The leading oil services company Schlumberger is up by 9% after beating analyst estimates on both earnings and revenue. Schlumberger’s peers Baker Hughes and Halliburton have also enjoyed strong support today.

Vaccine makers Pfizer and Moderna gained strong upside momentum after Pfizer announced that it will raise the price of its coronavirus vaccine to $110 – $130 per shot.

Biggest losers today include Verizon and Twitter. Verizon is down by 5% despite beating analyst estimates on both earnings and revenue. Subscriber numbers missed estimates, and traders pushed the stock to multi-year lows.

Twitter stock moved towards the $50 level as the U.S. may conduct a security review of Musk’s purchase of the company.
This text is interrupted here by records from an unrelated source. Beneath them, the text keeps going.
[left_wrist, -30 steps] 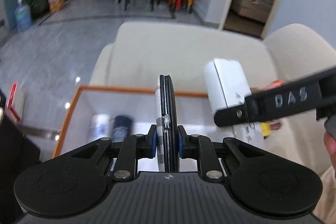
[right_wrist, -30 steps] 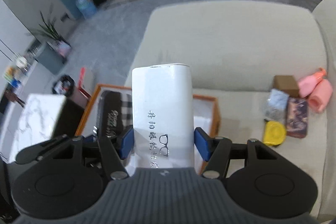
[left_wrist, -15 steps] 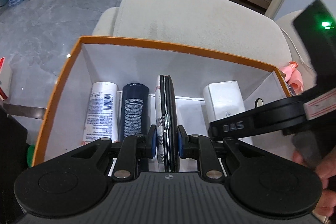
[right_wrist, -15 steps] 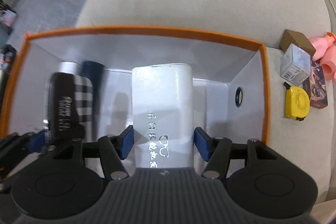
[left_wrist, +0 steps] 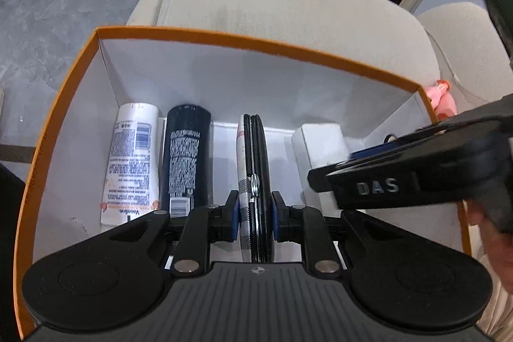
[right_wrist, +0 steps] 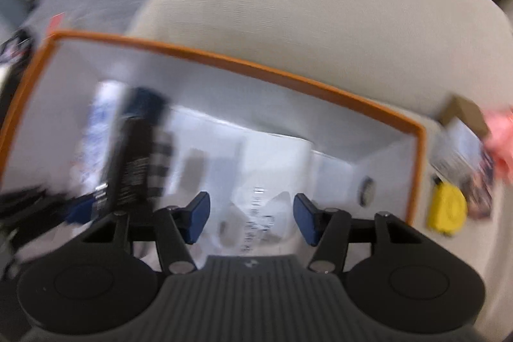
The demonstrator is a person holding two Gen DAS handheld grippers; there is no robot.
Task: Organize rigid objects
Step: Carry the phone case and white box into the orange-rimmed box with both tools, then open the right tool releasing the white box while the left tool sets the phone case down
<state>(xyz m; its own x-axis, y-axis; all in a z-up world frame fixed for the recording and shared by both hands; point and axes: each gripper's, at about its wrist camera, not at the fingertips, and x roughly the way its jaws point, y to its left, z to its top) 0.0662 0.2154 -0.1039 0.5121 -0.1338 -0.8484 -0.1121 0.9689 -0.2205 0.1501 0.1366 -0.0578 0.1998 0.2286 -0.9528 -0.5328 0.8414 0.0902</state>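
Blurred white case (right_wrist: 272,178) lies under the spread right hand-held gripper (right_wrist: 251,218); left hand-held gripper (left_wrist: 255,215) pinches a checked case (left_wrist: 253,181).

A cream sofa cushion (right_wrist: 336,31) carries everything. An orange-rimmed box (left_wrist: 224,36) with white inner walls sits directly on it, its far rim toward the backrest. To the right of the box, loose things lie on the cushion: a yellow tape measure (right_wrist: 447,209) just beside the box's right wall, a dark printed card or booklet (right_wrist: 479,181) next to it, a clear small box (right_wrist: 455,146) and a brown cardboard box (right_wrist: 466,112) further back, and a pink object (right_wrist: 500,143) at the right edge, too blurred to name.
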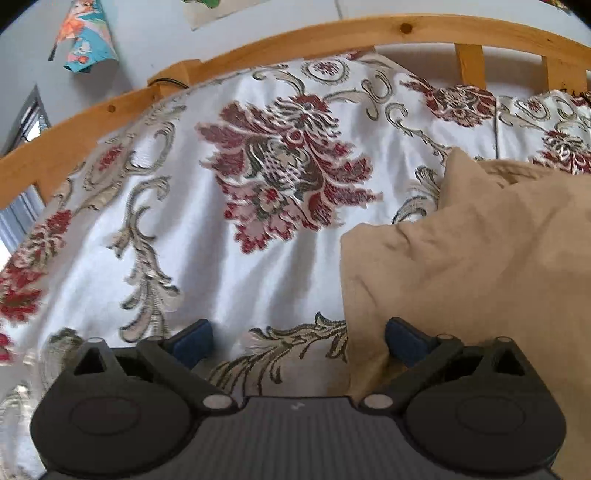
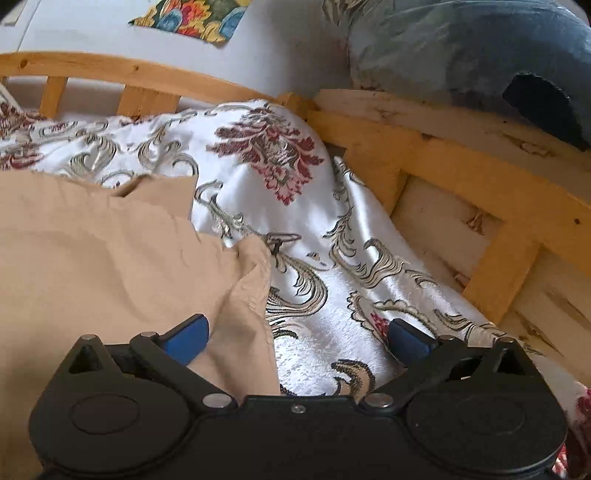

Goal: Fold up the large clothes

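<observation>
A tan garment [image 1: 480, 258] lies rumpled on a bed with a white floral cover [image 1: 192, 229]. In the left wrist view the garment fills the right side, its left edge running down beside the right pad. My left gripper [image 1: 299, 343] is open, its blue pads [image 1: 192, 343] wide apart over the bed cover, nothing pressed between them. In the right wrist view the same tan garment [image 2: 92, 266] fills the left side, with a folded corner near the middle. My right gripper [image 2: 299, 339] is open, and the garment's right edge lies between its pads [image 2: 186, 338] unpressed.
A wooden bed rail [image 1: 332, 33] curves along the far side. A wooden frame [image 2: 461, 177] stands at the right, with a blue-grey cushion [image 2: 461, 48] above it. Colourful fabric pieces [image 2: 195, 16] hang on the pale wall behind.
</observation>
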Tool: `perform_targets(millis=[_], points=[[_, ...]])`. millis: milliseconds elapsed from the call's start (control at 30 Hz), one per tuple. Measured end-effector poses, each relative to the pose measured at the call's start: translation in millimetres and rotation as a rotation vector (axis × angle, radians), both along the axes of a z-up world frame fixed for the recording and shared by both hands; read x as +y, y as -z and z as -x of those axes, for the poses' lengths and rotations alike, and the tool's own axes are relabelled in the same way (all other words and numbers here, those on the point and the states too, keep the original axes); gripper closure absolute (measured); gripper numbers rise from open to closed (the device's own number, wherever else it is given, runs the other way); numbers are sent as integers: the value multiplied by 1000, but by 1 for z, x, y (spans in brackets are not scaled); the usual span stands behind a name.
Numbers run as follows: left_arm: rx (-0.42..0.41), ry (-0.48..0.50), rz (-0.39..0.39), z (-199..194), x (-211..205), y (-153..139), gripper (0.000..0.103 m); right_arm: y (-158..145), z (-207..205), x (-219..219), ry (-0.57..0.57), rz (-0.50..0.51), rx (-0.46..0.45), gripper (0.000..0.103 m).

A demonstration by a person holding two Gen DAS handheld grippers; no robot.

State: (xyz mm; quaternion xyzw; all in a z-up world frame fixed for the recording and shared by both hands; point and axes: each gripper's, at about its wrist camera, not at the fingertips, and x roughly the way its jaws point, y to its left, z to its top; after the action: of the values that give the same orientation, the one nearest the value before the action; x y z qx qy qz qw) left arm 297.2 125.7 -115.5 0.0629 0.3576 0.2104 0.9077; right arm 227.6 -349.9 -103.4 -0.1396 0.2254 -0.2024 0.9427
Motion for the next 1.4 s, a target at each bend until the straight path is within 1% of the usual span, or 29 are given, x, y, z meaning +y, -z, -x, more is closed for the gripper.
perform_targets(millis=[33,67,133,167,200,233,267,300,367,433,500,567,600,633,667,733,800,867,933,1000,1067,1100,1133,1167,1200,1267,1333,1367,1400], points=[[-8,-8,-4,3,-4,-7,7,-5,5,3,15,15,-15,2],[-33,-4,-6,9,-11,-18,7,-12,7,7,26,30,-30,4],[-115,52,7,27,-27,-36,5,-31,15,20,-1,40,-91,5],[-163,96,9,37,-38,-44,1,-42,21,31,-28,44,-135,4],[-202,138,4,44,-51,-52,0,-50,24,42,-63,46,-166,2],[-224,176,9,46,-63,-57,1,-57,24,55,-108,36,-187,1],[-234,230,31,45,-77,-61,1,-62,22,71,-172,8,-195,1],[-227,270,50,39,-89,-61,1,-64,20,84,-222,-12,-191,1],[-179,318,78,25,-112,-54,1,-63,12,113,-329,-34,-168,1],[-140,342,66,13,-129,-41,1,-54,2,135,-389,-28,-140,1],[-127,343,32,8,-138,-23,0,-38,-12,150,-438,-7,-41,3],[-121,351,57,9,-135,-7,0,-18,-18,154,-430,-18,33,3],[-117,356,83,10,-132,1,0,-7,-19,151,-422,-48,54,3],[-109,360,107,8,-129,8,0,1,-19,149,-419,-67,58,3],[-105,362,123,6,-126,14,0,8,-17,150,-417,-64,55,3],[-113,363,142,0,-122,19,0,13,-19,157,-414,-23,54,3],[-110,362,139,0,-126,18,0,16,-26,157,-415,-22,62,2],[-110,365,151,1,-122,15,0,14,-25,154,-420,-48,69,2],[-112,363,140,9,-123,5,1,5,-17,147,-453,-97,74,1],[-170,367,111,30,-124,-10,1,-13,-2,139,-459,-111,69,1],[-230,398,128,55,-120,-25,1,-35,18,129,-444,-143,52,1],[-237,405,136,66,-118,-30,1,-45,26,123,-438,-180,68,1],[-226,397,148,78,-116,-35,1,-55,37,114,-420,-238,94,1],[-202,382,167,88,-114,-38,1,-61,47,107,-408,-294,119,1],[-168,366,203,97,-109,-39,1,-65,59,99,-399,-357,141,1],[-114,331,309,115,-98,-38,1,-67,84,84,-379,-487,181,1],[-88,287,428,132,-84,-31,1,-62,97,75,-340,-547,195,1],[-76,280,474,137,-77,-27,1,-59,98,72,-319,-562,207,1],[-57,284,503,140,-73,-22,1,-56,97,68,-294,-583,222,1]])
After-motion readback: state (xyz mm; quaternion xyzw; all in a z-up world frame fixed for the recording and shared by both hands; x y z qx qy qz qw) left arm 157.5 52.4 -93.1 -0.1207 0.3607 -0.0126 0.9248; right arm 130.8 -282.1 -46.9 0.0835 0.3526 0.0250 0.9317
From a big picture point of view, today’s rebound is broad, and most market segments are moving higher. Treasury yields have started to move lower after testing new highs, providing additional support to S&P 500. It looks that some traders are ready to bet that Fed will be less hawkish than previously expected.
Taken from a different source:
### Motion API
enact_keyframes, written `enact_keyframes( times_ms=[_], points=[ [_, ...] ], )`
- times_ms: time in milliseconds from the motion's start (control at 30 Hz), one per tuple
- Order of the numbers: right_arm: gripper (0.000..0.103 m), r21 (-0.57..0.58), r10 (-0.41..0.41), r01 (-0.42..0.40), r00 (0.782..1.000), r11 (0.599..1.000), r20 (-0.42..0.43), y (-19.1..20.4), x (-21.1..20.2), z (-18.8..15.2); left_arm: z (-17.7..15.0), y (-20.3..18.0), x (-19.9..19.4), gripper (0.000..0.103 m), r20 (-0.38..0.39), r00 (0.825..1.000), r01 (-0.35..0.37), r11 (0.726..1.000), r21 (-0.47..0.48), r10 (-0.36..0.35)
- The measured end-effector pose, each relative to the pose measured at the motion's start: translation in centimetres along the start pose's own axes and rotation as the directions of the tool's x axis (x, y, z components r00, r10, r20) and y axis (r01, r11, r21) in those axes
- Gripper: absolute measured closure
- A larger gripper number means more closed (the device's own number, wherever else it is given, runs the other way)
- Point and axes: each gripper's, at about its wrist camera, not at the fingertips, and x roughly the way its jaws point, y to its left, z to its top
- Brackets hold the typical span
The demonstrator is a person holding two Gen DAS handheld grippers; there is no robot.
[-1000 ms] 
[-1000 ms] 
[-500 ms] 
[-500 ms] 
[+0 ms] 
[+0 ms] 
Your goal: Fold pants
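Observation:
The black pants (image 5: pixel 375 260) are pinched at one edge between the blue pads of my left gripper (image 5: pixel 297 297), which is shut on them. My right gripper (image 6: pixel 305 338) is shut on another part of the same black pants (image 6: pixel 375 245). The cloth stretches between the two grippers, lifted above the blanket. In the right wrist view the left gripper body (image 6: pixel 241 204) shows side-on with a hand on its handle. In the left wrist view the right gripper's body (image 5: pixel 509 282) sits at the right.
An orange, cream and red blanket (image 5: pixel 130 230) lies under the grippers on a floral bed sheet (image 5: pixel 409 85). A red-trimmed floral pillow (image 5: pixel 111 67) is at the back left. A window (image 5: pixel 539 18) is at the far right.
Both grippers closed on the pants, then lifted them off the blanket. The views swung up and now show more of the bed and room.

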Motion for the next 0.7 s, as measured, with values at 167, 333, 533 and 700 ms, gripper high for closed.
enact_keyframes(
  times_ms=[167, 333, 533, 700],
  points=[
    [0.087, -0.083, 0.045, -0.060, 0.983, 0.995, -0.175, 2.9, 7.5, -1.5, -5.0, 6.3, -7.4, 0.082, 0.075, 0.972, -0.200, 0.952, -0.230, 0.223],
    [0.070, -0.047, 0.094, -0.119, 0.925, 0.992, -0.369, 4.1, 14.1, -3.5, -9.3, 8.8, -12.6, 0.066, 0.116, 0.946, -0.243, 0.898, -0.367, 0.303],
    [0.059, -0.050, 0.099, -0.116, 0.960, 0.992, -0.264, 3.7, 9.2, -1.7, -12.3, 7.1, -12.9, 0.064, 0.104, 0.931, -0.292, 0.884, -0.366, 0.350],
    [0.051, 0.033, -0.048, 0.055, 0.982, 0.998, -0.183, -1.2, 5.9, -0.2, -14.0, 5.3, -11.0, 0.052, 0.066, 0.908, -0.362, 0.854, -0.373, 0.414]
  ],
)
S&P 500 Tests Resistance At 3730

S&P 500 has recently managed to get above the 20 EMA and is trying to settle above the resistance at 3730. RSI is in the moderate territory, and there is plenty of room to gain additional upside momentum in case the right catalysts emerge.
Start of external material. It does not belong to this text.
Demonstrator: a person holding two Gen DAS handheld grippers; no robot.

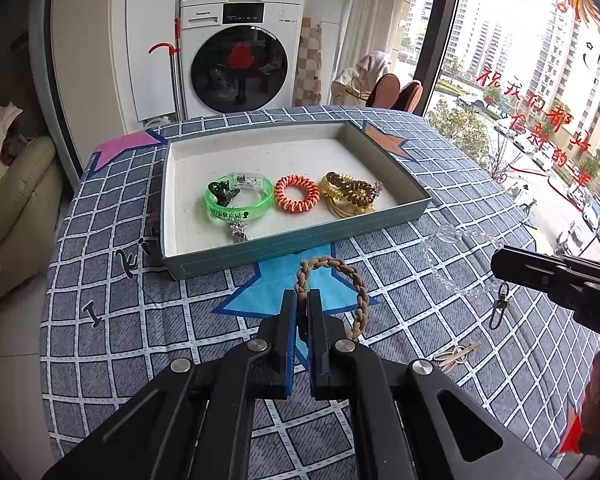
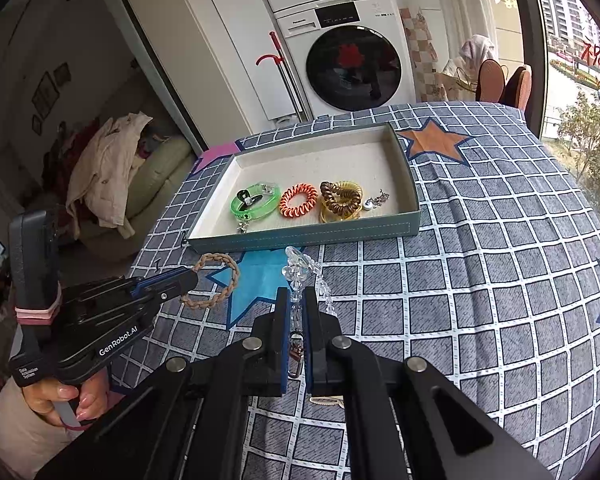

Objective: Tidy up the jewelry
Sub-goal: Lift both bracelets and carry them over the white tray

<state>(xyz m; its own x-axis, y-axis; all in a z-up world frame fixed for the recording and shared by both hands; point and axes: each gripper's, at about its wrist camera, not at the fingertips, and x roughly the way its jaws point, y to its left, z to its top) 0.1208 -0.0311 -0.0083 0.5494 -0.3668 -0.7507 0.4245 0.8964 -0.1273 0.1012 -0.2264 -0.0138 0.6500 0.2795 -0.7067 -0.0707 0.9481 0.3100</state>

If S&P 500 manages to settle above 3730, it will head towards the next resistance level at 3760. A successful test of this level will push S&P 500 towards the next resistance at October highs at 3805. The 50 EMA is located in the nearby, so S&P 500 will likely face strong resistance above the 3800 level.

On the support side, the previous resistance at 3700 will likely serve as the first support level for S&P 500. In case S&P 500 declines below this level, it will move towards the next support level at 3675. A move below 3675 will push S&P 500 towards the support at 3640.

Top 2 Tech Marketer Challenges (and Solutions)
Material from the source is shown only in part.